(Stored items)
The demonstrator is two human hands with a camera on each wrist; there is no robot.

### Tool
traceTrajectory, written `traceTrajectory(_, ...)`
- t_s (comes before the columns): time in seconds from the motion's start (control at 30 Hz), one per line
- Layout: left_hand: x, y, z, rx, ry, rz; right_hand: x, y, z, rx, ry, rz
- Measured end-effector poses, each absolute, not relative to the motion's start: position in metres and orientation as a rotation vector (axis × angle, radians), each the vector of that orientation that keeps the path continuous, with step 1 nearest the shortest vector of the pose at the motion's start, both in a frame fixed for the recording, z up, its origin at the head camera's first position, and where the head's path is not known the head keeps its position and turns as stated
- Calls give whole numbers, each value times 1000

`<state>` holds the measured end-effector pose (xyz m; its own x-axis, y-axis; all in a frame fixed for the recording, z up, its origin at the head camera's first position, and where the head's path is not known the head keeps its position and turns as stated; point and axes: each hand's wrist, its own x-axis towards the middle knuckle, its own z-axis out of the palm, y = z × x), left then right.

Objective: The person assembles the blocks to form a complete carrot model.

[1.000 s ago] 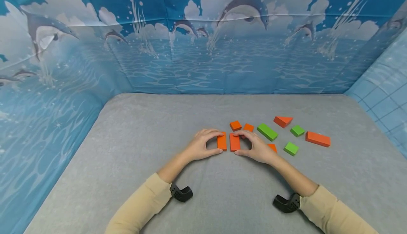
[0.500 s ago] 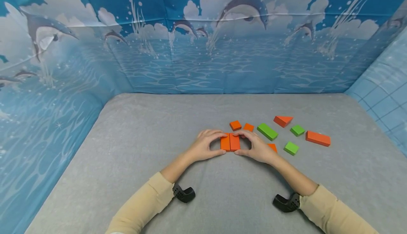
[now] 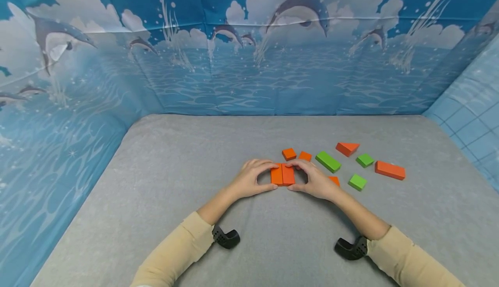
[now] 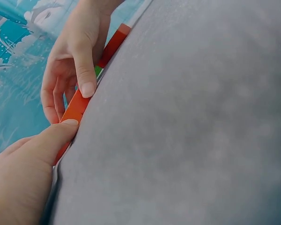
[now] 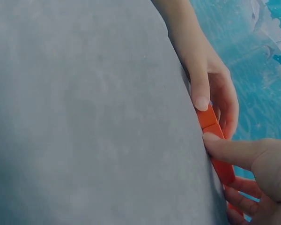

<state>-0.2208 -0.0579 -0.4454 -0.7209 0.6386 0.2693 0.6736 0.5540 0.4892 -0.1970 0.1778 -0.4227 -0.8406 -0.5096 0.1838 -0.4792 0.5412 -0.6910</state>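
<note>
Two orange-red rectangular toy blocks lie flat side by side on the grey cloth, long sides meeting. My left hand (image 3: 249, 178) pinches the left block (image 3: 276, 175) between thumb at its near end and fingers at its far end. In the same way my right hand (image 3: 313, 179) pinches the right block (image 3: 288, 176). The left wrist view shows the left thumb on an orange block (image 4: 75, 108), the right hand just beyond. In the right wrist view, the right thumb presses the near end of the right block (image 5: 220, 157), and the seam between both blocks is visible.
Behind the hands sit two small orange blocks, one (image 3: 289, 154) farther left, the other (image 3: 305, 156) partly covered. Rightward lie a long green block (image 3: 328, 162), two small green blocks (image 3: 365, 160), an orange triangle (image 3: 347, 149) and a long orange-red block (image 3: 390, 170). Another orange piece (image 3: 334, 180) shows past the right wrist.
My left hand has slid its block rightward, closing the gap to the other block. The right hand has kept its place, and the last half second shows almost no movement.
</note>
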Motion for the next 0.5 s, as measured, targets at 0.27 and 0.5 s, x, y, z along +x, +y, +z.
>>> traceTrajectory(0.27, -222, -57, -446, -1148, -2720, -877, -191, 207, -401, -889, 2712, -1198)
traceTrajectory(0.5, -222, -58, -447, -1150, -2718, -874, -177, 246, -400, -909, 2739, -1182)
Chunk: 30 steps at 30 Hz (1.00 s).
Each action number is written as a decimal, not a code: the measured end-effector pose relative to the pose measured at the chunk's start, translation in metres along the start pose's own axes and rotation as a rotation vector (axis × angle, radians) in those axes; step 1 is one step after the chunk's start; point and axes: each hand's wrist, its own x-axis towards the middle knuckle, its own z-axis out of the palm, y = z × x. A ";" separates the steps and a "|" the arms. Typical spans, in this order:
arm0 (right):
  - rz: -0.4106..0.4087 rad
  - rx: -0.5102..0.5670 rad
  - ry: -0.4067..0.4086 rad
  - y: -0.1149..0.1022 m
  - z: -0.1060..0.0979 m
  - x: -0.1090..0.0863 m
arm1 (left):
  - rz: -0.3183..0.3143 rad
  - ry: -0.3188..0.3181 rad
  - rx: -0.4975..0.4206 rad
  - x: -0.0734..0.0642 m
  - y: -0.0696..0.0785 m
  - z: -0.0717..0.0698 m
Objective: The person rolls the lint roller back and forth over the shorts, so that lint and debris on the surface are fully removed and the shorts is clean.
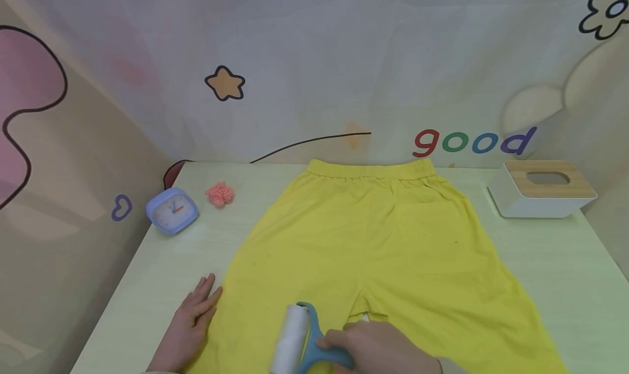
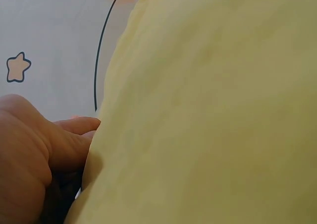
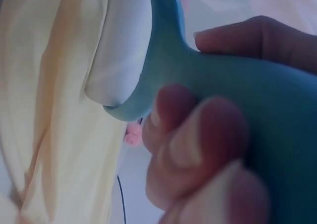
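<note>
Yellow trousers lie spread out with the waistband at the far side. My right hand grips the blue handle of a lint roller, its white roll over the trouser leg on the left. The right wrist view shows fingers curled round the handle and the white roll against the fabric. My left hand rests at the left edge of the trousers, fingers extended and touching the cloth. In the left wrist view the fabric hides some of its fingers. Small dark specks dot the fabric near the right pocket.
A blue clock and a small pink yarn bundle are at the back left of the pale green table. At the back right stands a white tissue box with a wooden lid. A printed curtain hangs behind.
</note>
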 end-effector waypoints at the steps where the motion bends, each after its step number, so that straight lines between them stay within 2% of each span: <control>1: 0.002 0.000 -0.010 -0.002 0.001 0.004 | 0.008 0.005 -0.003 0.000 0.000 0.000; 8: 0.050 0.071 -0.043 -0.011 0.007 0.027 | 0.027 0.018 -0.008 -0.001 -0.001 0.002; 18: 0.019 0.109 0.041 -0.015 0.029 0.048 | 0.050 0.037 -0.006 0.000 0.000 0.002; 23: 0.077 0.111 0.004 -0.013 0.023 0.041 | 0.073 0.040 0.011 0.000 0.001 0.004; 30: 0.148 0.143 -0.077 -0.003 -0.007 0.014 | 0.097 0.051 0.039 0.001 0.001 0.002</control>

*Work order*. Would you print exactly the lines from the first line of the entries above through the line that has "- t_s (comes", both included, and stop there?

*Your response*.
The demonstrator is two human hands with a camera on each wrist; there is no robot.

### Tool
traceTrajectory, written `traceTrajectory(_, ...)`
- t_s (comes before the columns): time in seconds from the motion's start (control at 30 Hz), one per line

The answer given above is complete.